После того, как вы перестроили с использованием последних исправлений, насколько это возможно, не вызывая проблем с зависимостями, удалите ненужные службы или подключите их к сокету Unix, где это возможно, вместо сокета TCP. И серьезно подумайте о какой-то форме IDS. Их много, но можно Помощник, который работает так же, как Tripwire, - проверяет наличие изменений файловой системы на базе данных, которую он компилирует.
PS: Резервное копирование, резервное копирование, резервное копирование и удачи.
Чтобы добавить к тому, что уже сказали другие. БД может «разместить» взлом, но более вероятно, что заражена ОС, а не ваша БД.
Как правило, однако, как только ваш хост заражен, лучше всего удалить сервер из Интернета, провести судебно-медицинское расследование инцидента и перестроить сервер, а не просто удалять файлы и надеяться, что вы их все получили.
В дополнение к ответу pQd:
Некоторые продукты баз данных позволяют выполнять любую системную команду с использованием функций SQL (например, «система»), если у пользователя есть достаточные привилегии.
Ваш единственный шаг к очистке скомпрометированной системы - удаление файлов сайта?
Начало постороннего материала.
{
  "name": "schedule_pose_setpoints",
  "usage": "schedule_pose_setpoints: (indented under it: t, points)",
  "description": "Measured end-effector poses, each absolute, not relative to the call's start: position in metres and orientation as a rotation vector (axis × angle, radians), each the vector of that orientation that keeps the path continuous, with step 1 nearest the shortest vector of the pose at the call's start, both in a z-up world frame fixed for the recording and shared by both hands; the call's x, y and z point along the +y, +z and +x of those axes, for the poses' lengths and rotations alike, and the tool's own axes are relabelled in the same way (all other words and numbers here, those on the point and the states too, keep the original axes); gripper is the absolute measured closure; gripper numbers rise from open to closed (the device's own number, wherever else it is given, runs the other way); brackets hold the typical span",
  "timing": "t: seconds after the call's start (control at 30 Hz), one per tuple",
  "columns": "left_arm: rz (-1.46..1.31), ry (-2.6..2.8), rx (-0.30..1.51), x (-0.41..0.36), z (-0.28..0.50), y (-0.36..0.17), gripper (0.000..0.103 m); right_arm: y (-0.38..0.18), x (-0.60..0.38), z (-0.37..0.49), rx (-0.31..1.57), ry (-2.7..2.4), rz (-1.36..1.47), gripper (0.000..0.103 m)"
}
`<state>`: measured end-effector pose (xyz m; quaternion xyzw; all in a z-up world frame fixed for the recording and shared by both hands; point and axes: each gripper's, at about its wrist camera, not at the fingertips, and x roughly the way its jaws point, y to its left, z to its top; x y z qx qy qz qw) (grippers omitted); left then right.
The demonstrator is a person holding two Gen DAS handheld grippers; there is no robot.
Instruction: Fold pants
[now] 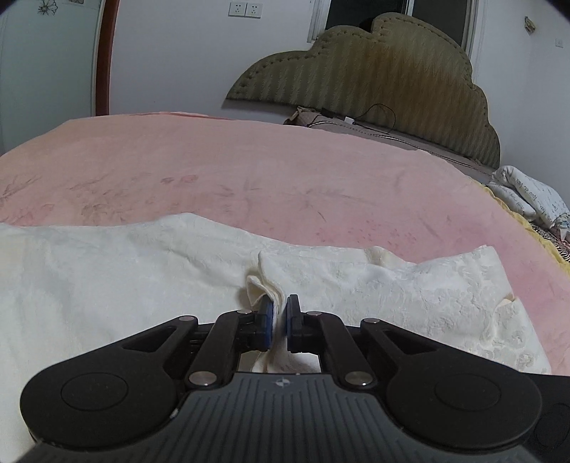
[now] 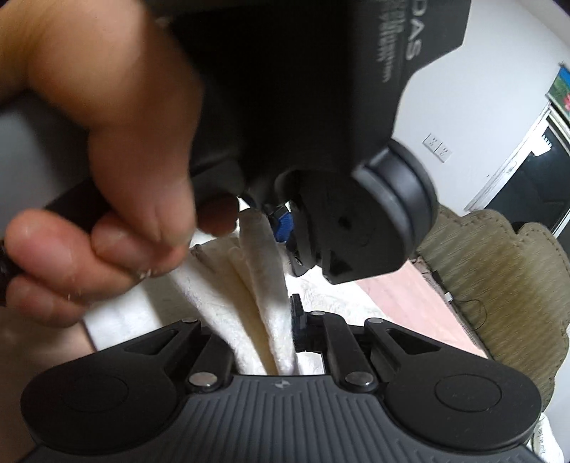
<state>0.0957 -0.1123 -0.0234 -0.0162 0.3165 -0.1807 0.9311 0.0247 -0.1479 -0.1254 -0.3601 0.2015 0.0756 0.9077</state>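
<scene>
Pants [image 1: 142,285]: cream, textured cloth lying on the near part of the bed, long axis running from 9 to 3 o'clock across the left wrist view; one squared end lies at 3 o'clock, the other side runs out of frame at 9 o'clock.
Fold: a small raised pleat of the pants stands up at centre, just ahead of the left gripper.
Left gripper [image 1: 279,322]: fingers narrow, blue pads pinched on that pleat.
Right gripper [image 2: 285,327]: fingers closed on a thick bunch of pants layers that rises toward 12 o'clock; only the right finger [image 2: 296,317] shows, the left one is hidden by cloth.
Hand [image 2: 107,171]: blurred, filling 9 to 11 o'clock of the right wrist view, wrapped around the left gripper's handle, knuckles just beside the bunched cloth.
Obstruction: the left gripper's black body fills 12 to 2 o'clock of the right wrist view, very close above the right gripper.
Bed [image 1: 249,167]: pink floral cover, bare beyond the pants toward 12 o'clock; its edge curves down at 3 o'clock.
Headboard [image 1: 392,78]: olive, scalloped, at 1 o'clock.
Cable [image 1: 384,117]: black, at the headboard's foot.
Pillow [image 1: 527,196]: white, printed, at 3 o'clock off the pink cover.
Sockets [image 1: 245,9]: on the wall at 12 o'clock.
</scene>
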Motion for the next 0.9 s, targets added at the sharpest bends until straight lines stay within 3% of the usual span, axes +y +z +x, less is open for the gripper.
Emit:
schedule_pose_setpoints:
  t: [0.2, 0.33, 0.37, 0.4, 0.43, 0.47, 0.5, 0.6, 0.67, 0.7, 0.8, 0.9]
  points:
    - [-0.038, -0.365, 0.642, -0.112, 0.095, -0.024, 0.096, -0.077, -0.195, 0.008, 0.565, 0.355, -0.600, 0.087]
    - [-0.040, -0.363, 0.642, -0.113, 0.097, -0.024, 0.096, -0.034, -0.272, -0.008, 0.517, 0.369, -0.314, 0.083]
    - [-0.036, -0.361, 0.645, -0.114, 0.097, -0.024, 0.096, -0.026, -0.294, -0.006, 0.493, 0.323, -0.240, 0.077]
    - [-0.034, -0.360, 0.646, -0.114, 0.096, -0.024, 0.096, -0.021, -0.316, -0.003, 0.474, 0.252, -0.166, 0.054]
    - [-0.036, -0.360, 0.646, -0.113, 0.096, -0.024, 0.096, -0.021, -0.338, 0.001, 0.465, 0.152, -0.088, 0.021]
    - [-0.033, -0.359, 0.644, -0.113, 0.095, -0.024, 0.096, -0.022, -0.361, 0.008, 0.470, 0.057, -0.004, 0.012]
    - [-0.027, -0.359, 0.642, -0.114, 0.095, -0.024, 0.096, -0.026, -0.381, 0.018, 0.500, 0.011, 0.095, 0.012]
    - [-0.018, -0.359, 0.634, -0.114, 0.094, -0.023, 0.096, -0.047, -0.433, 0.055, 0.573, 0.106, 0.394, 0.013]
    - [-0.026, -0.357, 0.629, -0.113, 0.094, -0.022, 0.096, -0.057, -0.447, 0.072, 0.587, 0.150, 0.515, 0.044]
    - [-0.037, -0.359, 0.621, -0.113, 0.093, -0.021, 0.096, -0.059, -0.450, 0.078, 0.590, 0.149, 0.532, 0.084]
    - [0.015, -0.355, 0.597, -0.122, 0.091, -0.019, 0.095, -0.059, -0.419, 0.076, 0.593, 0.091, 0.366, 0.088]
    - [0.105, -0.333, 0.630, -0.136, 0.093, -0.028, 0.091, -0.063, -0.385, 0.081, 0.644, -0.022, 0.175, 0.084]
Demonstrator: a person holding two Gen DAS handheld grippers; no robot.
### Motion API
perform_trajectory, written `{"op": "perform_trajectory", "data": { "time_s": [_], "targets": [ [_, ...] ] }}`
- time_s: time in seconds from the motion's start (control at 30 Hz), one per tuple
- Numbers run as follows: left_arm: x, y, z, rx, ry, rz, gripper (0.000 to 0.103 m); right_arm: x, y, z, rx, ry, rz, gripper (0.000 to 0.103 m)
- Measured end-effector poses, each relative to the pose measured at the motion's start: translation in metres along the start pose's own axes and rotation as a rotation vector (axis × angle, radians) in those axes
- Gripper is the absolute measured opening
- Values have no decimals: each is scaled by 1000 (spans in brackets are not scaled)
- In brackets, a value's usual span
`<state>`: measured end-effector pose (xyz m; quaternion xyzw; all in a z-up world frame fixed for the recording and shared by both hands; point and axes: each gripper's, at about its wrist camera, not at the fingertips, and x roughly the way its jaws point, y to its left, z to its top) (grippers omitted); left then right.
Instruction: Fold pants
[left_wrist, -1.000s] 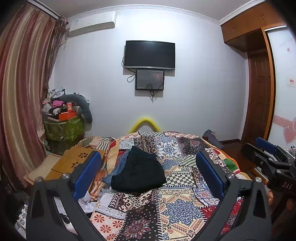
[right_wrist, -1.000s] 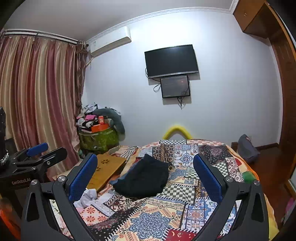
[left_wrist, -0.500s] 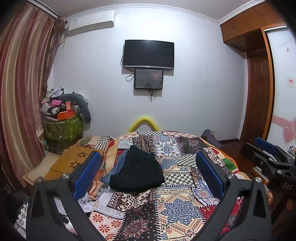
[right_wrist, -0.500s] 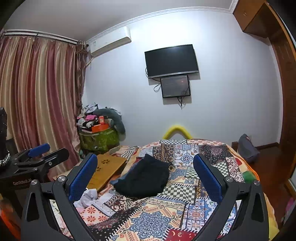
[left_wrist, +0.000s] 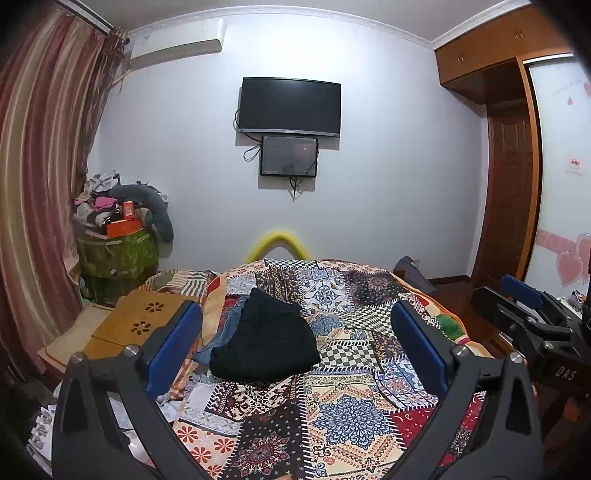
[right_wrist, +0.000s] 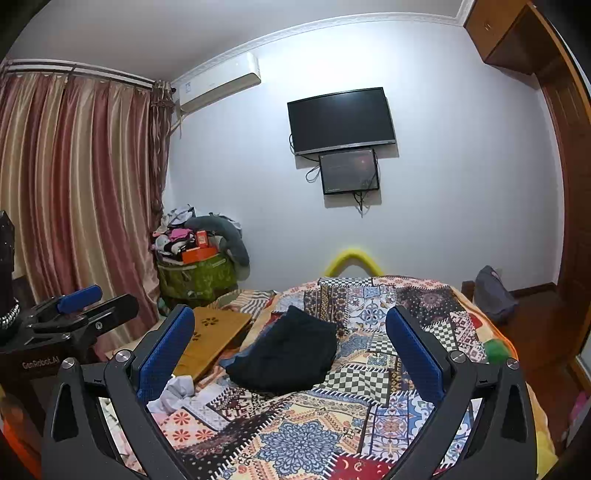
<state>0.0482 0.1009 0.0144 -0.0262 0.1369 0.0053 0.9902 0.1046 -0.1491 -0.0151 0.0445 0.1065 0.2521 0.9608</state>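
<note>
While both tools hang wide apart and hold nothing, the left tool (left_wrist: 295, 341) and right tool (right_wrist: 290, 339) face the folded black cloth pants (left_wrist: 264, 341) lying toward the left edge of the patchwork-quilted bed (left_wrist: 354, 406), on top of blue denim jeans (left_wrist: 227, 328). A perforated wooden lap tray (left_wrist: 138, 325) sits beside that edge, with crumpled white cloth (right_wrist: 173, 393) nearby.

- I count two grippers: the left gripper (left_wrist: 295, 343) and the right gripper (right_wrist: 290, 343), each with two blue pads, set wide apart.
- One folded black pants (left_wrist: 266, 343) on one patchwork quilt (left_wrist: 351, 406).
- Two wall screens: one television (left_wrist: 290, 105), one smaller monitor (left_wrist: 289, 156).
- One air conditioner (right_wrist: 218, 86).
</note>
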Motion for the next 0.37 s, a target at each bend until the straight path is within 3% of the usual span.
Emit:
{"op": "perform_trajectory", "data": {
  "time_s": [0.37],
  "targets": [
    [1,0,-3,13,3,2,103,2,0,0,2,6,-2,103]
  ]
}}
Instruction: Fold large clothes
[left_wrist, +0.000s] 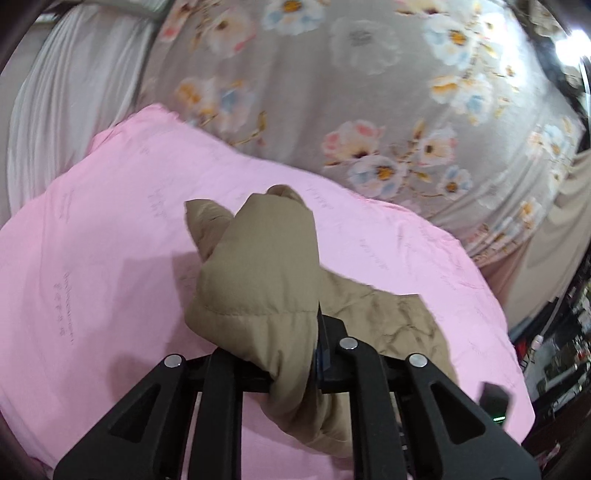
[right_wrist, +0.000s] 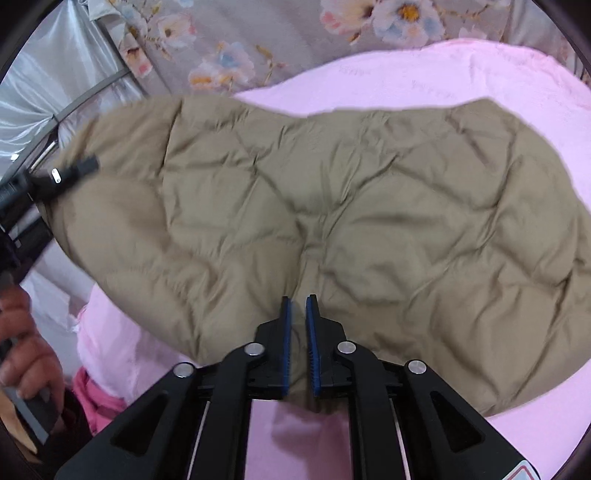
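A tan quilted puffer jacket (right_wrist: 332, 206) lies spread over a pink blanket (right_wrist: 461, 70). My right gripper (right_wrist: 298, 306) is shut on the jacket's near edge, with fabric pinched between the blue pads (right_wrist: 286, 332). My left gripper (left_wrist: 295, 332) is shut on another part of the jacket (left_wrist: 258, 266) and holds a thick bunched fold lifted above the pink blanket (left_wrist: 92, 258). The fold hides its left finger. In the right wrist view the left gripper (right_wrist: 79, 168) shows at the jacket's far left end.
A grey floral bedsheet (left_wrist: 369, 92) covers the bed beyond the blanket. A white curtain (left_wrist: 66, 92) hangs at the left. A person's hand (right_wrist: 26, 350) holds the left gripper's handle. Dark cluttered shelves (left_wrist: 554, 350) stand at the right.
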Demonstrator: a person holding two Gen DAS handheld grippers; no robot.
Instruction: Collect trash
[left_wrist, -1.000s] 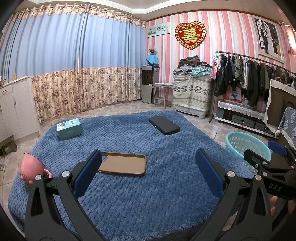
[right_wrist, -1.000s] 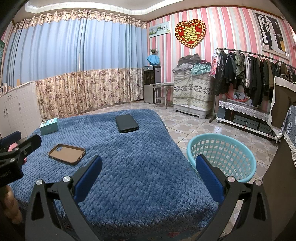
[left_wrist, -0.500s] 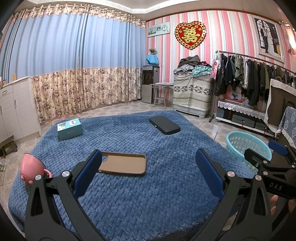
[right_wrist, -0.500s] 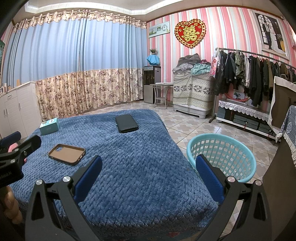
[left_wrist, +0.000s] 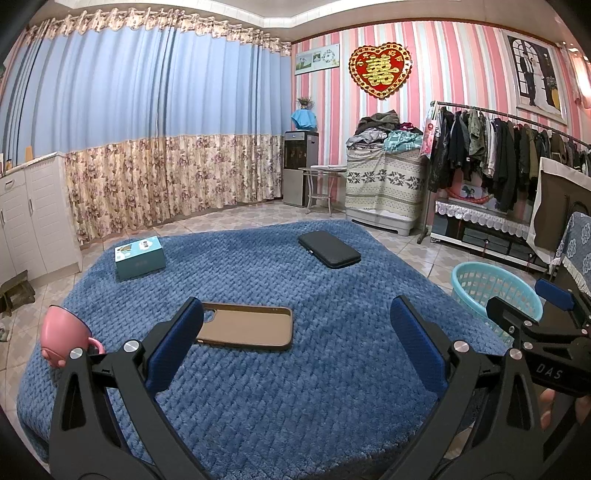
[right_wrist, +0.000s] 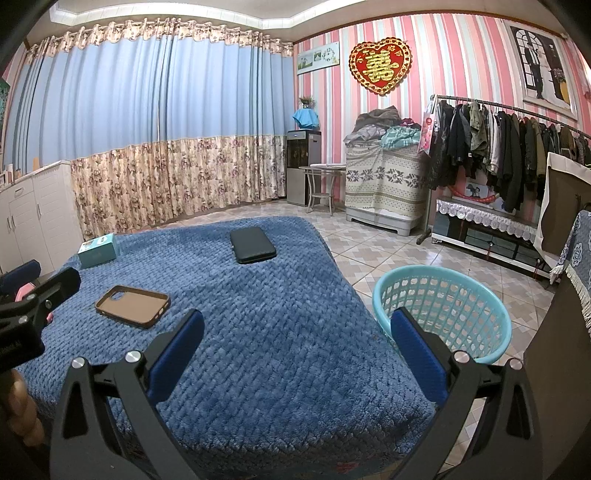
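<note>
A brown phone case lies on the blue blanket, just beyond my open, empty left gripper. A black case lies farther back. A teal box sits at the back left. A pink cup lies at the left edge. A teal basket stands on the floor to the right. My right gripper is open and empty above the blanket's near right part, beside the basket.
A clothes rack and a low shelf line the right wall. A covered pile, a stool and a water dispenser stand at the back. White cabinets stand on the left. The floor is tiled.
</note>
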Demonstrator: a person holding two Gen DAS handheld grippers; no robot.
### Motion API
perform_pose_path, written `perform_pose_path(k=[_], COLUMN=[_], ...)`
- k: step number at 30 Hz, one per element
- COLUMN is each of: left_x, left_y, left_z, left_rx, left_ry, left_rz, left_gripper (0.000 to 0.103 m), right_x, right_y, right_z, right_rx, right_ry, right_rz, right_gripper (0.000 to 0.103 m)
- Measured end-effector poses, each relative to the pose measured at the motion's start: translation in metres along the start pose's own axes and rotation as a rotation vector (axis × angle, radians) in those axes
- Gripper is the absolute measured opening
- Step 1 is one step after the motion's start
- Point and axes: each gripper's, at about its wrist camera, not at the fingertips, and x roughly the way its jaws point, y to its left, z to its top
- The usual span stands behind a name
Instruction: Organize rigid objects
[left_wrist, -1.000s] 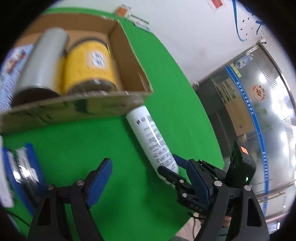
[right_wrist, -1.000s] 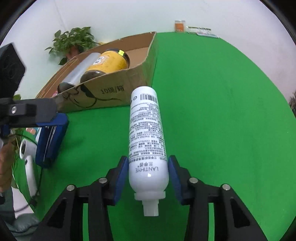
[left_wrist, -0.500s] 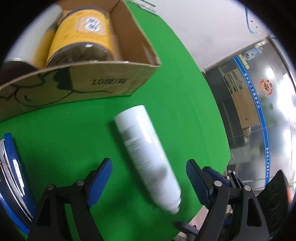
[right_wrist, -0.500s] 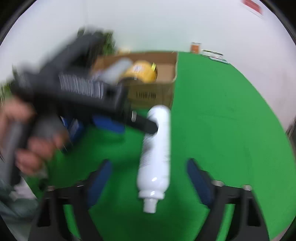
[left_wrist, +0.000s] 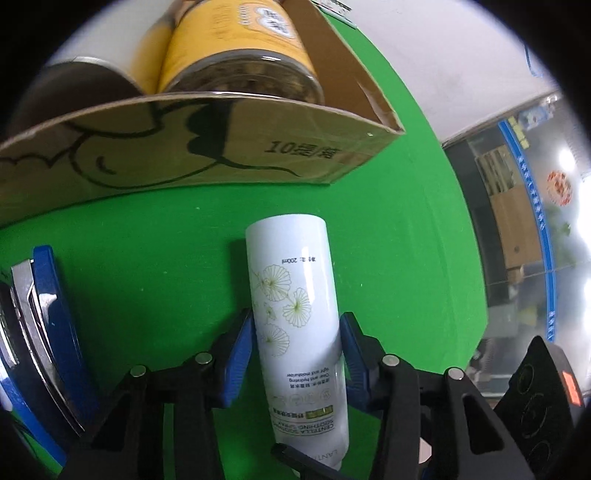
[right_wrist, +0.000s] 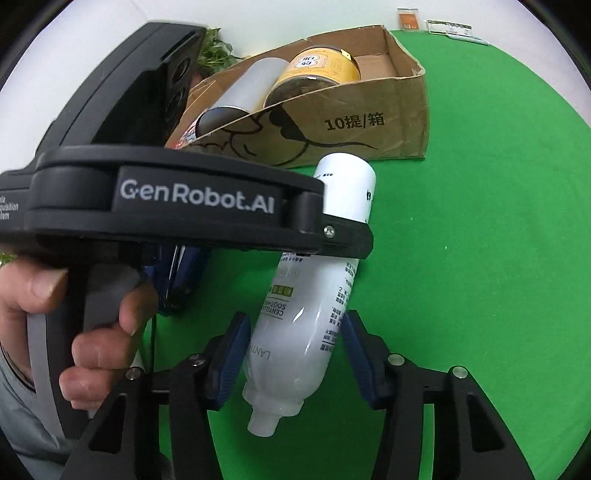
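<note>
Here, on the green table (left_wrist: 147, 258), the cardboard box (left_wrist: 221, 147) already holds 2 items lying side by side, a silver cylinder (right_wrist: 255, 81) and a yellow jar (left_wrist: 236, 48); bare cardboard floor remains only at the end beyond the jar. The white spray bottle (left_wrist: 291, 295) lies on the cloth just in front of the box's near wall, base toward the box and apart from it, neck toward the grippers. The left gripper (left_wrist: 295, 321), held in the person's hand (right_wrist: 74, 332), has just been closing, and its 2 blue pads now bear on the bottle's mid-body, one on each flank. The right gripper (right_wrist: 295, 325) has also just been closing about the neck end; its pads sit tight alongside the bottle, but whether they press on it cannot be told. The main hazard is probably this double hold: if both tools clamp and move on different paths, the smooth round body could twist out of 1 pair of pads or the tools could knock together. A lift begun too low would likely drive the base into the box wall. The narrow free space could let the bottle jam against the jar.
</note>
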Motion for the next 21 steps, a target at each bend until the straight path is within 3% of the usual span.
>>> perform_pose_path(k=[4, 9, 13, 21], left_x=[-0.011, -0.054, -0.092, -0.135], left_y=[-0.003, -0.022, -0.037, -0.068], left_z=[-0.003, -0.002, 0.020, 0.075], left_rx=[0.015, 0.075, 0.131, 0.227], left_ry=[-0.031, -0.154, -0.239, -0.317], left_rz=[0.013, 0.008, -0.017, -0.005], left_gripper=[0.044, 0.044, 0.044, 0.044], right_x=[-0.006, -0.046, -0.080, -0.118], right_y=[0.012, 0.031, 0.039, 0.035], right_z=[0.001, 0.014, 0.037, 0.099], right_rx=[-0.029, -0.091, -0.143, -0.195], right_ry=[-0.013, -0.134, -0.239, -0.353], right_rz=[-0.048, -0.073, -0.113, -0.152], right_gripper=[0.047, 0.047, 0.047, 0.047])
Вам следует изменить все пароли и восстановить данные из надежной резервной копии.
Вы говорите о крэке, как о вирусе, а не работаете внутри системы самостоятельно. Есть вероятность, что для взлома вашего сайта использовался вирус, но, скорее всего, он был взломан извне.
Восстановление файлов вашего веб-сайта удалило только результат взлома, а не дыру в безопасности, которая позволила это сделать. Вот почему это может повториться на следующей неделе, и поэтому это будет продолжаться, пока вы не исправите это.
Два распространенных способа получить доступ: межсайтовый скриптинг (XSS) и SQL-инъекция. Оба варианта возможны, если вы неправильно кодируете текст для того, где он используется.
Если вы не кодируете HTML-код, который вы пишете на веб-странице, клиентский сценарий может быть выполнен и собрать информацию, такую как, например, значение Cooke, аутентифицирующее ваш административный логин.
Если вы неправильно кодируете строковые значения при создании SQL-запросов, значение может изменить ваш запрос, чтобы вернуть другой результат, или оно может содержать другой запрос, который может изменить данные в вашей базе данных.